Goal of the exercise
Gather all lines with "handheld" from the records.

Record excerpts
■ ■ ■
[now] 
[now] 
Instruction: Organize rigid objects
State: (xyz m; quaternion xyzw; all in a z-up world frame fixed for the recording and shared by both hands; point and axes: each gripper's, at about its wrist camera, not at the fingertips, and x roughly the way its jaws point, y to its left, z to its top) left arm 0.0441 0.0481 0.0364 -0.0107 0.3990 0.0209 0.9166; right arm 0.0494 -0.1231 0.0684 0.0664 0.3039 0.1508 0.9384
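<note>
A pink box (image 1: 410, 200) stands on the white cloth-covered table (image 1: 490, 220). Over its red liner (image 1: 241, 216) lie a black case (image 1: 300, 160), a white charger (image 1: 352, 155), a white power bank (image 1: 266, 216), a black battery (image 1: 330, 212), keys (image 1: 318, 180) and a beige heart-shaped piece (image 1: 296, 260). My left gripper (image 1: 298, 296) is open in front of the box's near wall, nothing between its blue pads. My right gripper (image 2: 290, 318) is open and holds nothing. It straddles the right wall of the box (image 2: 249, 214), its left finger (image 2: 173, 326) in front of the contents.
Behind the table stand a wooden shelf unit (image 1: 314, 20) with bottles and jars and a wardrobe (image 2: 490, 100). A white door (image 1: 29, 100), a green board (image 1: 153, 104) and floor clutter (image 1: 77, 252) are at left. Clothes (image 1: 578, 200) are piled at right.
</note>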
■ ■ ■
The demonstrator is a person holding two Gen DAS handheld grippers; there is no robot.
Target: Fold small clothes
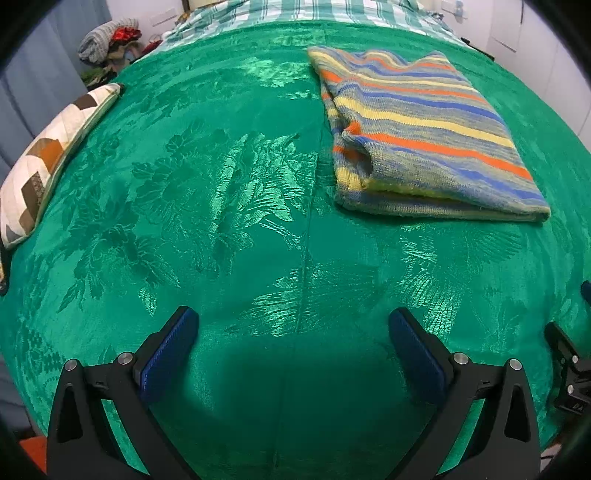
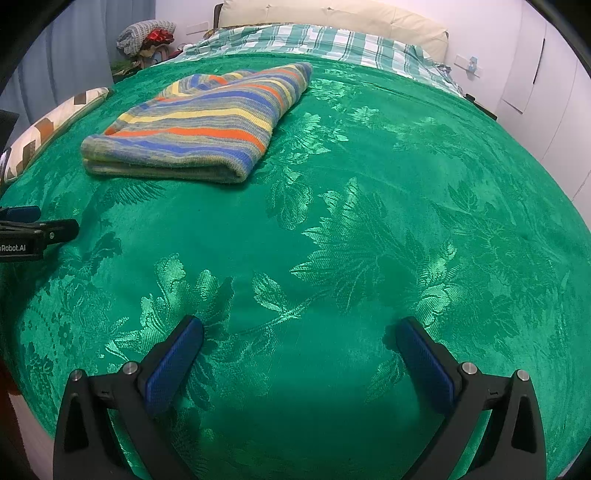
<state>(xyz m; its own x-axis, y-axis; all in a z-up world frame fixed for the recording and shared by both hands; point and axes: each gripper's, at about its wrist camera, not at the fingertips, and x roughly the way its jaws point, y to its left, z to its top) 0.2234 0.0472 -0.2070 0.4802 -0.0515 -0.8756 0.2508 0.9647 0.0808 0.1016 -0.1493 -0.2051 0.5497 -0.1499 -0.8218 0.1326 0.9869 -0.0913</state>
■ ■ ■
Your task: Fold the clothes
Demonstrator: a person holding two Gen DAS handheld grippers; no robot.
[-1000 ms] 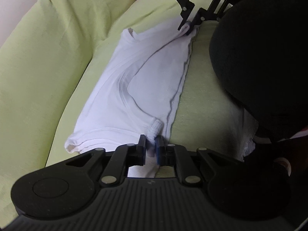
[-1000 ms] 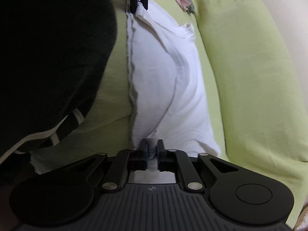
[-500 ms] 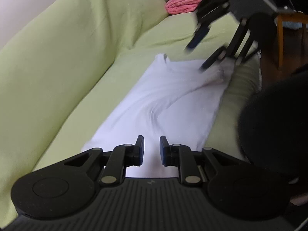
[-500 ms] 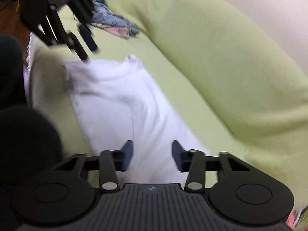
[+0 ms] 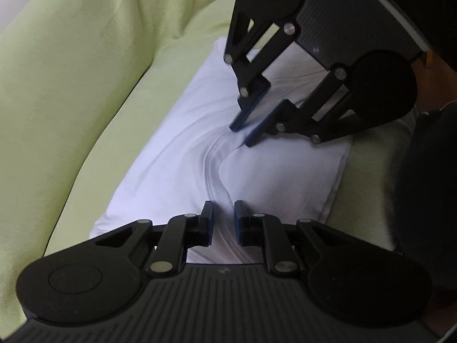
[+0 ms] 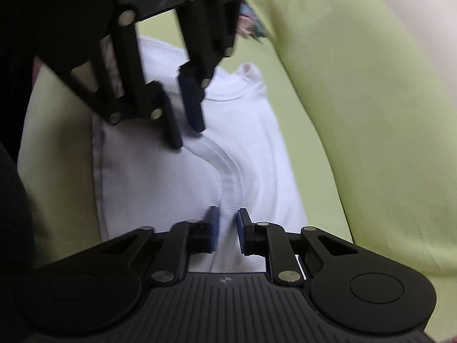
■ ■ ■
Task solution
The demonstrator is a person holding two Gen DAS handheld grippers; there is no robot.
Demonstrator: a person holding two Gen DAS handheld grippers; no robot.

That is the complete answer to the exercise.